Do EHRs Kill People?

Back in the times when EHRs were just EMRs, they had a very simple and humble mission. The software was supposed to help providers of health care services better manage their business. EMRs were supposed to help physicians adhere to CMS documentation rules, automate patient flow management and get rid of all the mountains of paper floating around a typical medical office or hospital. It was assumed that EMR software will increase reimbursement rates, streamline workflow and even make the doctor more efficient. After all, every other industry that switched to computerized business management realized bottom line improvements.

Along the way, bolder statements started appearing, mainly from EMR vendors trying to sell their wares. EMRs could also reduce medical errors.
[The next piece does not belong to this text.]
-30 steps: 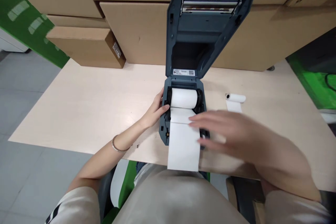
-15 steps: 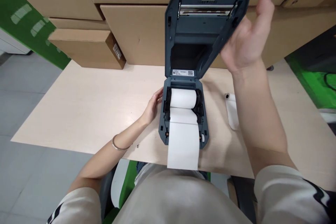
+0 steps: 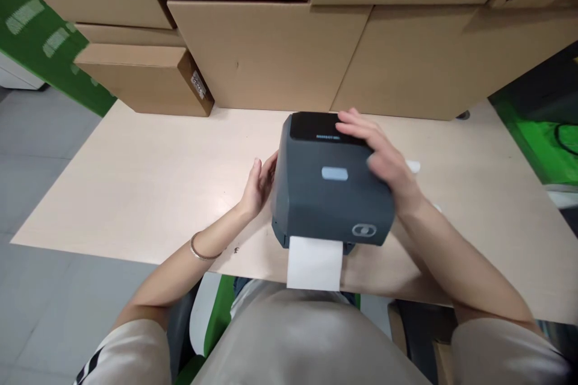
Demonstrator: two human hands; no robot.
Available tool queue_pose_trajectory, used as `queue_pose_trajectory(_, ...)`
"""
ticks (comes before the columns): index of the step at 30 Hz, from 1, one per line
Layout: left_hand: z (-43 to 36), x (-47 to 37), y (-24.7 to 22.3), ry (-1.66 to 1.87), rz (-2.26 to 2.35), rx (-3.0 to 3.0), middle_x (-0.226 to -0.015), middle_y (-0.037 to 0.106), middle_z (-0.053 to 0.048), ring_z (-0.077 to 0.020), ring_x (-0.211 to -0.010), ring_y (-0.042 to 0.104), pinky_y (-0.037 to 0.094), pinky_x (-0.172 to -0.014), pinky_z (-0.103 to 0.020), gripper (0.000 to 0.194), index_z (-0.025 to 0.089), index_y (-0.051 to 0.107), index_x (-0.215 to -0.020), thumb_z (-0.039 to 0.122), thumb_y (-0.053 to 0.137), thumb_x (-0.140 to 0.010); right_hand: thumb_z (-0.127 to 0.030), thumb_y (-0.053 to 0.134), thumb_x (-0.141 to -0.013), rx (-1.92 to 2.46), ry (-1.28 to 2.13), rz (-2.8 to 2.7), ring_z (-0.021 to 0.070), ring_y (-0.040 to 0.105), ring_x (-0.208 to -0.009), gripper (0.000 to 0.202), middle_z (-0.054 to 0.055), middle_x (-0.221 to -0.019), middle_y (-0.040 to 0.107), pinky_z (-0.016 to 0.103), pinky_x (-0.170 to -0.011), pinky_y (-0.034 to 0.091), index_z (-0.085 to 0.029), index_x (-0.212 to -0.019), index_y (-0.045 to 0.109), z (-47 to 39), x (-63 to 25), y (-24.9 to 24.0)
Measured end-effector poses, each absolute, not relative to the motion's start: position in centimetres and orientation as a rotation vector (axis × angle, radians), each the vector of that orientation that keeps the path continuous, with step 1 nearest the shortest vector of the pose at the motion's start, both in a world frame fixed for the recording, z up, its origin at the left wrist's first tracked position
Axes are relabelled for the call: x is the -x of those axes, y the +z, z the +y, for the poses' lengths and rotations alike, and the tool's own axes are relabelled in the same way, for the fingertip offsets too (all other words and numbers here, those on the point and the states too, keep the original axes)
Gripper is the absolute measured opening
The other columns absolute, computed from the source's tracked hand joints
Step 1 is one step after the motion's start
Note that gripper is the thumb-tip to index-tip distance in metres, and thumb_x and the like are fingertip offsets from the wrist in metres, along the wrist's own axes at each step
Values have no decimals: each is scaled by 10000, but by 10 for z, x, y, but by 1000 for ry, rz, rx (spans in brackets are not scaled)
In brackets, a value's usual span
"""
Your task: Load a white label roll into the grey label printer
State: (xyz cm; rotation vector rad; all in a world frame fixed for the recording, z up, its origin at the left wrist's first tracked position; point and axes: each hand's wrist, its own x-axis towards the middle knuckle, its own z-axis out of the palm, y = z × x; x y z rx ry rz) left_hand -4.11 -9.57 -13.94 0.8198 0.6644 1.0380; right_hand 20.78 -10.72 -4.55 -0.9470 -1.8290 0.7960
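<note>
A dark grey label printer (image 3: 332,192) stands on the table in front of me, its lid lowered over the paper roll. The lid looks slightly raised at the front edge, and the roll inside is hidden. From the front hangs a strip of white label paper (image 3: 315,264), reaching past the table edge. My right hand (image 3: 383,156) rests on the lid's right side with fingers stretched out, a little blurred. Against the printer's left side lies my left hand (image 3: 258,186), thumb apart and fingertips partly hidden by the printer.
Large cardboard boxes (image 3: 271,54) are stacked along the back of the table (image 3: 135,192). A flatter carton (image 3: 144,81) sits at the back left. Behind my right hand, a small white roll (image 3: 413,166) is mostly covered.
The printer lid has swung down from upright to cover the roll. My right hand has come down and forward with it. My left hand stays at the printer's left side.
</note>
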Motion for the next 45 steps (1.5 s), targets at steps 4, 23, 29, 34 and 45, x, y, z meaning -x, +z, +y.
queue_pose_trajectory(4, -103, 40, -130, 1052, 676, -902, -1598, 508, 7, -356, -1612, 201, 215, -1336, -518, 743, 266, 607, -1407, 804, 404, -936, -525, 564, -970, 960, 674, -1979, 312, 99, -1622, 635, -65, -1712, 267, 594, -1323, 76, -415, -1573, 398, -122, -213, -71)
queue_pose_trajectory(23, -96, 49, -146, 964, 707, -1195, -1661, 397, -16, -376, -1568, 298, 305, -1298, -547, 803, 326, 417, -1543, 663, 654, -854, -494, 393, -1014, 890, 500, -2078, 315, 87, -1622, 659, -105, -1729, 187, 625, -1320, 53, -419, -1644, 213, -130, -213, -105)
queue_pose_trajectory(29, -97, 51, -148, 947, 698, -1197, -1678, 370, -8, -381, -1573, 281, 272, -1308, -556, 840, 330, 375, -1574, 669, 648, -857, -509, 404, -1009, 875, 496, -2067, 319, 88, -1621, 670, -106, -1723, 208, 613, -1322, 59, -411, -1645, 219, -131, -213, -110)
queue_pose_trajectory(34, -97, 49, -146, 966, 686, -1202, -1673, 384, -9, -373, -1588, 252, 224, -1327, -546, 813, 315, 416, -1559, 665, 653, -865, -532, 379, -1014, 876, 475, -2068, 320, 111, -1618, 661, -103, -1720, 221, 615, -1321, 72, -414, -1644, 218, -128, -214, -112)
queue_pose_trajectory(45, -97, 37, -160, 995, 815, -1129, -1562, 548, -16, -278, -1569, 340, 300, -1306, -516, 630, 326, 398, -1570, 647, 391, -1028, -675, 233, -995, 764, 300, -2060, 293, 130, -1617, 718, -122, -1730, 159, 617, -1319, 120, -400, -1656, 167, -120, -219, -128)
The most common argument was for the benefits of replacing the notoriously illegible physician hand writing. Prescription errors would be reduced if only pharmacists and nurses could get a nice legible script. Then came the frequently misplaced paper charts. If the chart resides in the computer, it cannot be misplaced, it is always available to all and it is complete. All the information you need right at your fingertips, regardless of your physical location. It could save lives or at the very least, it could save time. The EMR was nothing more than an electronic chart. One vendor went so far as to create a computerized image of a yellow manila folder with tabbed pockets for various items in the electronic chart.
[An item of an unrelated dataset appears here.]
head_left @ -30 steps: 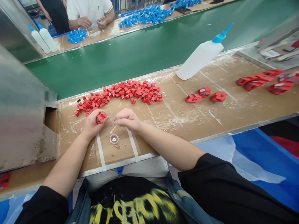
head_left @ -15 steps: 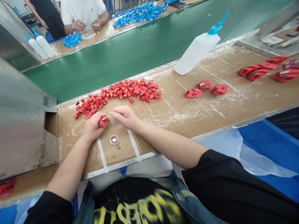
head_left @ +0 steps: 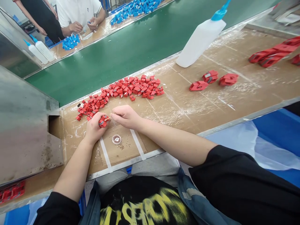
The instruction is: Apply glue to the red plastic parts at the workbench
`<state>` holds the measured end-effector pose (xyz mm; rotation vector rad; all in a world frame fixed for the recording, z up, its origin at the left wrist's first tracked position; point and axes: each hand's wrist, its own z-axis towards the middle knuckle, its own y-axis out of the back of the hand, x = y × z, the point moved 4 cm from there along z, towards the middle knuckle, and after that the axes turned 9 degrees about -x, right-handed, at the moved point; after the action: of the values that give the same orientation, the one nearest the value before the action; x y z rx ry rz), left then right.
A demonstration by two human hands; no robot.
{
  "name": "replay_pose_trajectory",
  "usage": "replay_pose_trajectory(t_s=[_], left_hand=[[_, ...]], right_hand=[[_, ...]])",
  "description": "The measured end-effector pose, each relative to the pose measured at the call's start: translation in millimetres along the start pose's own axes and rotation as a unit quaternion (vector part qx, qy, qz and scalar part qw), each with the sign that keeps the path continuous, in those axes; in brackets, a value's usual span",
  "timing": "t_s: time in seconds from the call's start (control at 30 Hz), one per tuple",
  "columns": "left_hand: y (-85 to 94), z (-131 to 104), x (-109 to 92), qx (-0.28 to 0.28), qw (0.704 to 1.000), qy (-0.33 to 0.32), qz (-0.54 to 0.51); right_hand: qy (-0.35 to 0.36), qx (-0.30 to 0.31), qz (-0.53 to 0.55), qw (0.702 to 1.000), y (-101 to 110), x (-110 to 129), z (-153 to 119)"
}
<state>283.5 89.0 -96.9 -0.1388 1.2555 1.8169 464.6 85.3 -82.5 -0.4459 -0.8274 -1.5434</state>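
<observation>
My left hand (head_left: 94, 127) is closed around a red plastic piece (head_left: 103, 121) with grey parts. My right hand (head_left: 124, 116) pinches a thin pale stick (head_left: 107, 119), whose tip meets the red piece. Behind both hands spreads a long heap of small red pieces (head_left: 131, 87). A small round dish (head_left: 116, 139) lies on a cardboard patch just in front of my hands.
A white bottle with a blue nozzle (head_left: 200, 42) stands by the green belt (head_left: 105, 48). Red assembled pieces (head_left: 228, 79) lie at the right. A metal housing (head_left: 28, 128) rises at the left. Across the belt, a person (head_left: 78, 18) handles blue pieces.
The view has shifted and turned slightly. Both hands keep their hold, and the stick has tilted a little at the red piece.
</observation>
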Motion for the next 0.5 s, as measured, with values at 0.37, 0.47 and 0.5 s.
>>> replay_pose_trajectory(t_s=[0.37,0.47,0.5], left_hand=[[-0.7,1.1,2.1,0.007,0.999,0.034,0.002],[0.8,0.8,11.8,-0.043,0.990,0.112,-0.069],[1.7,0.8,14.9,-0.065,0.983,0.138,-0.099]], right_hand=[[0.020,0.013,-0.006,1.000,-1.6,3.7,2.1],[0.010,0.009,0.011,1.000,7.3,4.2,6.2],[0.008,0.034,0.025,0.999,8.7,5.4,7.0]])
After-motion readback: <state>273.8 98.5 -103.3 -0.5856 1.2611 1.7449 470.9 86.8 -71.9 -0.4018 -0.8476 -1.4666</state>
Nobody thought the electronic chart needed to be regulated by the FDA any more than the paper chart was. After all, the EMR was not providing medical care; it was just a more effective place to record administered care. Or was it? There is a funny thing about computers. They have a mind of their own, a mind created by programmers, a mind which makes them interactive. A paper chart is passive. If you want to see all lab results in a paper chart, you have to decide where to look and actively flip the pages. If you missed one page, it’s your omission, not the chart’s mistake. If you want to see all lab results in an EMR, you click a button and the software does all the paging returning a convenient list for you to look at. If the software missed a page, it’s the software’s fault, not yours. The software is controlling what you see and how you see it. This small fact renders the electronic chart a full partner in delivering health care; it is now a medical instrument.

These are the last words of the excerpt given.